Getting started
twig is an R package for building decision and cost-effectiveness analyses. Below we provide instructions to install the twig
R package, a simple Markov model example, and reference two cost-effectivenss tutorials, one on a time-dependent Markov model and the other on a decision tree. For building twig
syntax interactively, you can use DecisionTwig which is an online graphical user interface for developing twig
syntax.
Installation
The twig package is now available on CRAN and can be installed directly in R using the following command:
install.packages("twig")
Alternatively, to install the latest development version from GitHub, use:
library(devtools)
install_github("hjalal/twig")
Overview
twig
streamlines the process of building models by defining a Grammar of Modeling inspired by the Grammar of Graphics used in the ggplot2
package. twig
leverages vectorized operations for efficiency.
A minimal example:
Consider this twig
syntax:
library(twig)
mytwig <- twig() +
decisions(names = c(A, B)) + # Decision alternatives
states(names = c(Alive, Dead), # Markov state names
init_probs = c(1, 0)) + # The cohort starts healthy
event(name = death_event, # A death event can
options = c(yes, none), # have two options: "yes" and "none",
probs = c(pDie, leftover), # occur with probabilities: pDie and leftover = 1 - pDie
transitions=c(Dead,stay)) + # can lead to death state otherwise stay in their current state, respectively.
payoffs(names = c(cost, utility)) # Payoff function names
The concept of Grammar of Modeling is insipred by ggplot
’s Grammar of Graphics. The key benefit of adopting this grammar is to minimize repetition in decision and cost-effectiveness analysis modeling to streamline model building, maintenance and debugging. The twig
above consists of a decisions
layer that includes the names of the alternative strategies or choices, a states
layer that describes the Markov states and their initial probabilities, an event
layer die_event
, and finally a payoffs
layer describing how payoffs are accumulated.

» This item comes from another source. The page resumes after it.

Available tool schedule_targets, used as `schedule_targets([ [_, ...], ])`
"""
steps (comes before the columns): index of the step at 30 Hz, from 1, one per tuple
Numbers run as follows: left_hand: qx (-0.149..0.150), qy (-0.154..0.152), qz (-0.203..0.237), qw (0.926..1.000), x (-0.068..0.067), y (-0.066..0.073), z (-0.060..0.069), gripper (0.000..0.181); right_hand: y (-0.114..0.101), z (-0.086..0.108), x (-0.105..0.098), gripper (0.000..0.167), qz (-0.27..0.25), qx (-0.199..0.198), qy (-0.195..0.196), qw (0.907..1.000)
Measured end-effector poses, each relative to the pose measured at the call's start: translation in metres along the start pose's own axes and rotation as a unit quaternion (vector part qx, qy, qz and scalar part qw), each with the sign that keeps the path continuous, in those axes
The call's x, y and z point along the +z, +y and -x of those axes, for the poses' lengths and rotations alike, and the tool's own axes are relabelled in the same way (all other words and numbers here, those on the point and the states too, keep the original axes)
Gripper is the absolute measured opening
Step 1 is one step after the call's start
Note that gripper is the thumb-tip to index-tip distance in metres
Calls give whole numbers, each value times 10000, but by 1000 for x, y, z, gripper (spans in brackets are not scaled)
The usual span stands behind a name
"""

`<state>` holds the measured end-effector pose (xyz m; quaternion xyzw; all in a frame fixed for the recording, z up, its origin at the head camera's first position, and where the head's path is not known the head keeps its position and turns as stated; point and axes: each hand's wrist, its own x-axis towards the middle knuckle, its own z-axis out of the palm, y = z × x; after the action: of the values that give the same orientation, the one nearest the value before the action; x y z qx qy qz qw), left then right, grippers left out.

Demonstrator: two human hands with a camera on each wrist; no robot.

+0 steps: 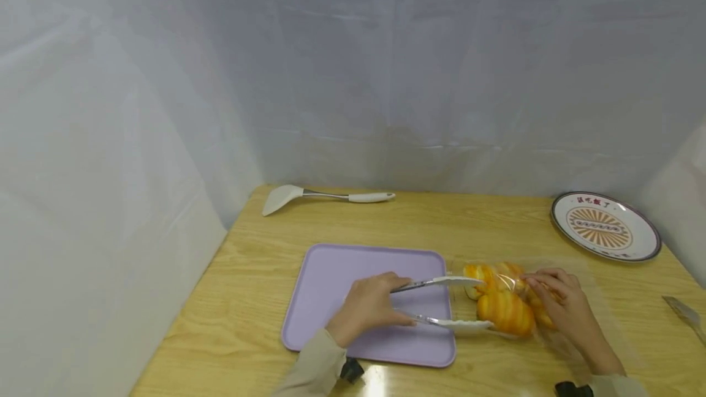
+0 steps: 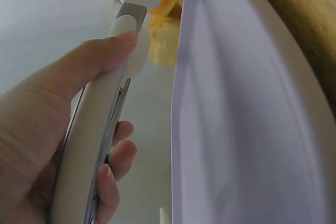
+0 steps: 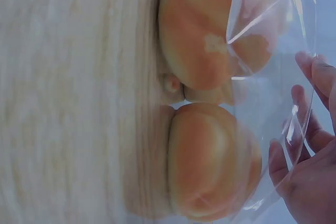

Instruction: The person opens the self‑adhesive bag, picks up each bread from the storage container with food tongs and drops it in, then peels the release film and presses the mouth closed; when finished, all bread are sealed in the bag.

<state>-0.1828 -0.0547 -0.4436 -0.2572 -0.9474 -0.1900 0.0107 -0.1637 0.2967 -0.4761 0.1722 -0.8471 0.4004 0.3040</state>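
Over the lilac tray (image 1: 336, 277), my left hand (image 1: 369, 305) holds tongs (image 1: 460, 325) spread, apparently to span bread rolls (image 1: 504, 312); right of it, my right hand (image 1: 562, 302) pinches the clear bag (image 3: 278, 93), seemingly for access.

White spatula (image 1: 361, 198), patterned plate (image 1: 605, 227), wooden table (image 1: 226, 323)

We count two hands, one left hand (image 1: 371, 304) and one right hand (image 1: 568, 311), with two sleeves (image 1: 317, 363) and two black wrist pieces (image 1: 351, 370). We see one pair of tongs (image 2: 89, 129), one tray (image 1: 331, 280), one plate (image 1: 600, 228) and one turner (image 1: 371, 198). We make out at least four breads (image 1: 506, 312), though overlap keeps us from a sure total, plus one clear bag (image 3: 262, 90), one table (image 1: 231, 287) and one metal tool (image 1: 684, 313), cut off by the frame edge.
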Motion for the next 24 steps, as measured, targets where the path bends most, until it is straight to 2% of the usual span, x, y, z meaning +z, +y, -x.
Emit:
schedule_targets([
  [4, -342, 107, 364, 9987, -7, -18, 10, 73, 1, 0, 1, 10, 6, -40, 40, 10000],
  [7, -555, 355, 670, 9956, -15, -34, 23, 72, 1, -1, 1, 10, -10, -96, 55, 9999],
  [10, -865, 663, 1005, 9889, -23, -51, 39, 72, 1, 0, 1, 11, -3, -95, 58, 9999],
  [14, -1609, 992, 1461, 9710, -33, -74, 63, 75, 2, 2, 1, 11, -6, -80, 67, 9999],
  [18, -2411, 1257, 1734, 9466, -45, -99, 87, 80, 3, 3, 2, 11, 0, -69, 49, 10000],
  [23, -3286, 1480, 1743, 9164, -60, -129, 117, 88, 2, 2, 2, 12, -25, -50, 24, 10000],
  [24, -3411, 1484, 1663, 9132, -63, -134, 123, 91, 2, 2, 2, 12, -48, -53, 18, 10000],
])
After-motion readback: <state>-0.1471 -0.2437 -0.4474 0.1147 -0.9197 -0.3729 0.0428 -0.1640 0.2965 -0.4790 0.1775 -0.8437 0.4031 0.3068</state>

The key component of the Grammar of Modeling is to develop a generic sequence of events (twig
) that applies to the entire population. The flow through these events can be controlled by the probability functions probs
which can depend on the decision
, state
, cycle
for age dependency, cycle_in_state
for tunnels, and , and prior event names (e.g., death_event
) in the twig
.
DecisionTwig
In DecisionTwig, this twig
will look like this
DecisionTwig allows to interactively build the twig
syntax. This can be especially helpful for more complex event sequence structure.
Probability and payoff functions
Next, we define the three functions that we used in the twig
: pDie
, cost
and utility
. Note that these functions are all vectorized, meaning that they can take a vector of arguments (e.g., states, decisions, and parameters) and return a vector of probabilities, costs, and utilities. This is a key feature of twig
that allows for efficient computation of the model across multiple simulations and avoiding for loops.
These functions can take in core twig arguments (decision
, state
, cycle
, cycle_in_state
and event names), and simulation variables in the params
. Global variables can be used inside the functions without passing them as arguments.
# 1. probability of death depends on the state and decision and the relative risk of mortality given treatment A
pDie <- function(state, decision, rrMortA){
rDie <- 0.01*(state=="Alive") * rrMortA^(decision=="A") # rate of death is 20% if alive, 0 otherwise. This rate is multiplied by rrMortA for A, otherwise 1.
rate2prob(rDie) # convert the rate into probability
}
# 2. cost depends on the decision
cost <- function(decision, cA, cB){
cA * (decision=="A") + # if A, 0 otherwise
cB * (decision=="B") # if B, 0 otherwise
}
# 3. utility depends on the state = uAlive if alive, otherwise 0
utility <- function(state, uAlive){
uAlive * (state=="Alive") # only if alive 0 otherwise
}
Here we use a concise way to define if-else
statements. For example, cA * (decision=="A")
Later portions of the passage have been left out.